In 1999, the NCAA changed the playoff format from a 48-team field to a 64-team field. Rather than have eight six-team regionals with winners advancing to Omaha, they thought it would be better to have 16 four-team regionals, with the winners advancing into eight two-team super regionals to decide the Omaha-bound teams.

The intent of this change was to allow more schools the opportunity to compete for a trip to the College World Series while shortening the travel distance. With 16 sites, there would surely be a regional within reasonable distance of each school.

The problem with this system is it penalizes great teams who play in close proximity to other great teams. For instance: ASU and Cal State Fullerton.

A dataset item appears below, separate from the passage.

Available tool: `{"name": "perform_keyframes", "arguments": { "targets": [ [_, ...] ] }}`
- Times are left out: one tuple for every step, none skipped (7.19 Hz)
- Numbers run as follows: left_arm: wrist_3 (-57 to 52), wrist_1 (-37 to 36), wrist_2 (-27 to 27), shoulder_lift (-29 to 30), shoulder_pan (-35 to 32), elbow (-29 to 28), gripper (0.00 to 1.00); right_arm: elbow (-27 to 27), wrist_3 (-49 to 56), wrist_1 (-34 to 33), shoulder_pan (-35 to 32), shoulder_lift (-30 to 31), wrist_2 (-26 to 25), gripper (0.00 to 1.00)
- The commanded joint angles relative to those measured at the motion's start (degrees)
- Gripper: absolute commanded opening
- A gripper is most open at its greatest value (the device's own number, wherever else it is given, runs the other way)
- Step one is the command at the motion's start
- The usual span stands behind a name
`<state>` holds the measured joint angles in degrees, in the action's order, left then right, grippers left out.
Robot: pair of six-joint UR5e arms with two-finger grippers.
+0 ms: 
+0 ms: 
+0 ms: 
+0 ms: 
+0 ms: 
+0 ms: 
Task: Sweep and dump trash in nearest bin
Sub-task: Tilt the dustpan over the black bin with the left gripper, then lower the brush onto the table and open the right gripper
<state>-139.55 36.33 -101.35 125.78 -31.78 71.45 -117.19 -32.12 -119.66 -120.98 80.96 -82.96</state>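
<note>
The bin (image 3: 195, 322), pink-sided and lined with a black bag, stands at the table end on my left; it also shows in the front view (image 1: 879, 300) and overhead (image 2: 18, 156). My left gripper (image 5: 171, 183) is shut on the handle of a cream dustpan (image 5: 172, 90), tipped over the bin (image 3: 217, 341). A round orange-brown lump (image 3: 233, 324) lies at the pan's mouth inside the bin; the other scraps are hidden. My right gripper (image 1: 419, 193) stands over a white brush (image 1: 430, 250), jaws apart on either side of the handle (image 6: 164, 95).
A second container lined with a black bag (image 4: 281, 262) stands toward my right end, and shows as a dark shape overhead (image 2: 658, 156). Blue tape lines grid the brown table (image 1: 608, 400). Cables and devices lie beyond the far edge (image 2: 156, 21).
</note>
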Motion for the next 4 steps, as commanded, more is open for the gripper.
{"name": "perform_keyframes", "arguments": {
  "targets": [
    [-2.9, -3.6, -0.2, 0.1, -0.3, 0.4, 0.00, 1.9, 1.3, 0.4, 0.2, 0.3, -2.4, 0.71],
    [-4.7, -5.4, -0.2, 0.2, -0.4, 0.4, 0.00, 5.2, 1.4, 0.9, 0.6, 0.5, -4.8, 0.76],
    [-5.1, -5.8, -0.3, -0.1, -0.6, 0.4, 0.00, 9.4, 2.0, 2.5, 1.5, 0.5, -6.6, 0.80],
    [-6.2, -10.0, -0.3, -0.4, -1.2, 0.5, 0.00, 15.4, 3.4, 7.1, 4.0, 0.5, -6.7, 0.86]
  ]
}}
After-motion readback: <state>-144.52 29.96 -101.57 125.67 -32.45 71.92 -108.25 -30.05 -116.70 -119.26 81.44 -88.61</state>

The weekend's matchup in Southern California paired the No. 3 (Cal State Fullerton) and No. 5 (ASU) ranked teams against each other for a right to play in Omaha. On top of that, Stanford (No. 4) and Long Beach State (No. 7) had to face off while Florida State (No. 1) and Texas (No. 6) also clashed (all rankings are from Baseball America).

This assures that three of the top eight teams in the country won't make it to the College World Series.

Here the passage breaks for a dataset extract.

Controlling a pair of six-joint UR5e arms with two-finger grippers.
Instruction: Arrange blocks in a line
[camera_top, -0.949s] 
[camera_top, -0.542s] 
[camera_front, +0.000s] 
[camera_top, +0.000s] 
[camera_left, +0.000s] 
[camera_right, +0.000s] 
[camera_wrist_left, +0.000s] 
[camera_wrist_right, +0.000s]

This seems completely unfair if the goal of the College World Series is to put the best eight teams against each other. That is where ASU got hosed this past weekend.

"When Stanford has that happen and Miami beats Florida State, maybe the powers that be will take a look at these situations," ASU head coach Pat Murphy said after Sunday's 7-1 loss that eliminated the Sun Devils.

Thank you coach.

Somebody had to speak the truth, and it's even better that it came from one of the smartest coaches around the game. ASU does not receive the same amount of respect a Stanford or a Florida State baseball program does, and when those schools get knocked out of a super regional because they have to play somebody that's ranked just as high, maybe a change will occur.

The old system made more sense because it gave the top eight teams in the country a chance to earn a spot in Omaha by winning a single regional tournament.

Keeping the new system with 64 teams would be fine if the NCAA modifies the super regionals. The NCAA should re-seed the 16 teams that advance from the regional and match up No. 1 vs. No. 16, No. 2 vs. No. 15 and so on.

That way, one of the top-10 teams in the country is not penalized for winning a regional close to another great program's school.

Just take a look at the super regional between Ohio State and Southwest Missouri State, teams that are ranked 20th and 21st, respectively. When the NCAA allows two of the lowest remaining seeded teams to face each other for one of the eight spots, the system is obviously flawed.